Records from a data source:
□ □ □ □
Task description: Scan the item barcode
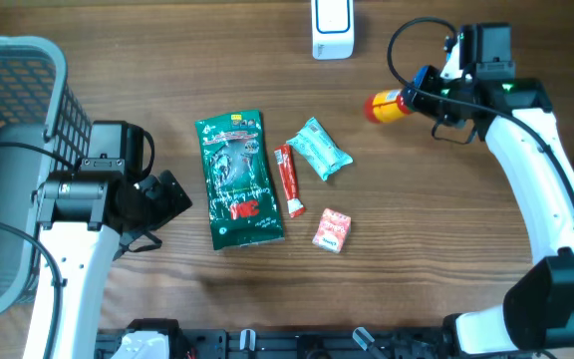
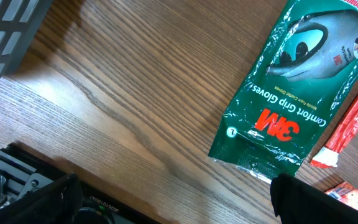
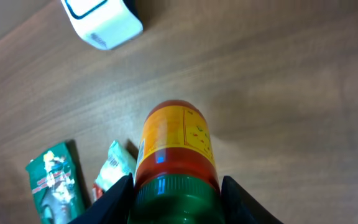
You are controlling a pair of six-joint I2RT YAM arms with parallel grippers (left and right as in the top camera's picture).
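Note:
A bottle [image 1: 389, 106] with a yellow and red label and a green cap lies sideways at the back right of the table. My right gripper [image 1: 422, 95] is shut on its cap end. The right wrist view has the bottle [image 3: 176, 140] pointing away from the camera, with both fingers of the right gripper [image 3: 176, 193] pressed against the cap. The white scanner [image 1: 332, 28] stands at the back edge, and it is the white scanner [image 3: 101, 22] ahead and to the left of the bottle. My left gripper [image 1: 167, 199] is open over bare wood, left of the green glove packet [image 1: 239, 179].
A red stick packet [image 1: 289, 179], a teal packet [image 1: 319, 150] and a small red and white packet [image 1: 333, 230] lie mid-table. A grey basket [image 1: 18, 150] fills the left side. The green glove packet [image 2: 291, 93] lies just ahead of the left gripper [image 2: 176, 202].

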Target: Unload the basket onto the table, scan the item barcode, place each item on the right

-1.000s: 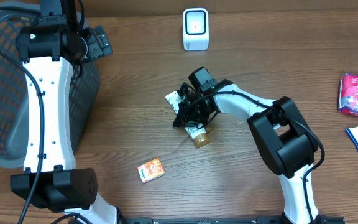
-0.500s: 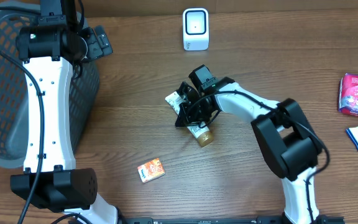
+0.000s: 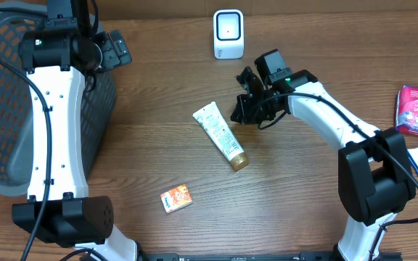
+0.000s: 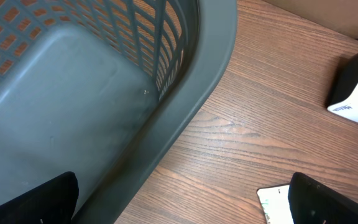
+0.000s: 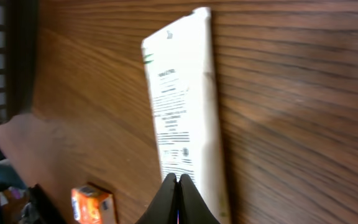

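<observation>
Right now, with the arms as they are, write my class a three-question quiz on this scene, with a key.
1. True or false: the right gripper is shut on the tube.
2. Which lies nearest the robot's side of the table? A tube; B orange box; C pink packet.
3. Fill in: the left gripper hangs open by the grey ____.
Key: 1 false, it is shut but empty; 2 B; 3 basket.
</observation>
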`<state>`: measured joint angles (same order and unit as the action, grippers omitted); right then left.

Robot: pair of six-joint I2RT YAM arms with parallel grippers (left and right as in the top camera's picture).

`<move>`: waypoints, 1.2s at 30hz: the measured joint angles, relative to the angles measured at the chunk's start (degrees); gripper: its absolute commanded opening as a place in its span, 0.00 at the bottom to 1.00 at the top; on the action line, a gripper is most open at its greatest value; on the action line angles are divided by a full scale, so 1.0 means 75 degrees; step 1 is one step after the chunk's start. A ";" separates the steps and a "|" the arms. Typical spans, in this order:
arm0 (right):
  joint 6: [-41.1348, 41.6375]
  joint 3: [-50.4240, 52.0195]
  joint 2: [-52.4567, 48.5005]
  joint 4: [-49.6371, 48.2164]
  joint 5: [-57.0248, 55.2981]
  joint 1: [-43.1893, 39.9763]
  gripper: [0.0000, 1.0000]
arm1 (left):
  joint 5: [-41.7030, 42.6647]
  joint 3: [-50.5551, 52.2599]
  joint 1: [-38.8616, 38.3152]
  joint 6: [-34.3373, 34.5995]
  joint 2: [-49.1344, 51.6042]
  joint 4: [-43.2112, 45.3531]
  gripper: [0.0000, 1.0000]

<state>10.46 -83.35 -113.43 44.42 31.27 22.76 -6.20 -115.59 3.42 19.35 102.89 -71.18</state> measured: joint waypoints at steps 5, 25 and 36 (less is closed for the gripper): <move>-0.0003 0.0350 -0.0102 -0.0017 -0.0125 0.0073 0.04 | 0.0000 0.0000 0.0000 0.0000 0.0000 0.0000 1.00; -0.0015 0.1029 -0.0175 -0.0341 -0.0221 0.0219 0.04 | 0.0000 0.0000 0.0000 0.0000 0.0000 0.0000 1.00; 0.1180 0.1032 -0.0096 0.1148 -0.0466 0.0513 0.04 | 0.0000 0.0000 0.0000 0.0000 0.0000 0.0003 1.00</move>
<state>19.31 -75.61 -114.15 53.04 27.77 26.61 -6.20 -115.59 3.42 19.35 102.89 -71.16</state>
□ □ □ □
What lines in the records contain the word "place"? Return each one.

▶ [WRITTEN SOLUTION]
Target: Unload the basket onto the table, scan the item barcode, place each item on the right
`<move>`: waypoints, 1.2s at 30hz: the measured joint angles, relative to the angles measured at the chunk's start (degrees); gripper: its absolute commanded opening as a place in its span, 0.00 at the bottom to 1.00 at the top; on the action line, a gripper is most open at its greatest value; on the action line angles are divided by a full scale, so 1.0 means 75 degrees; step 1 is one step after the chunk's start. A ";" separates the steps and a "|" the arms. Typical spans, in this order:

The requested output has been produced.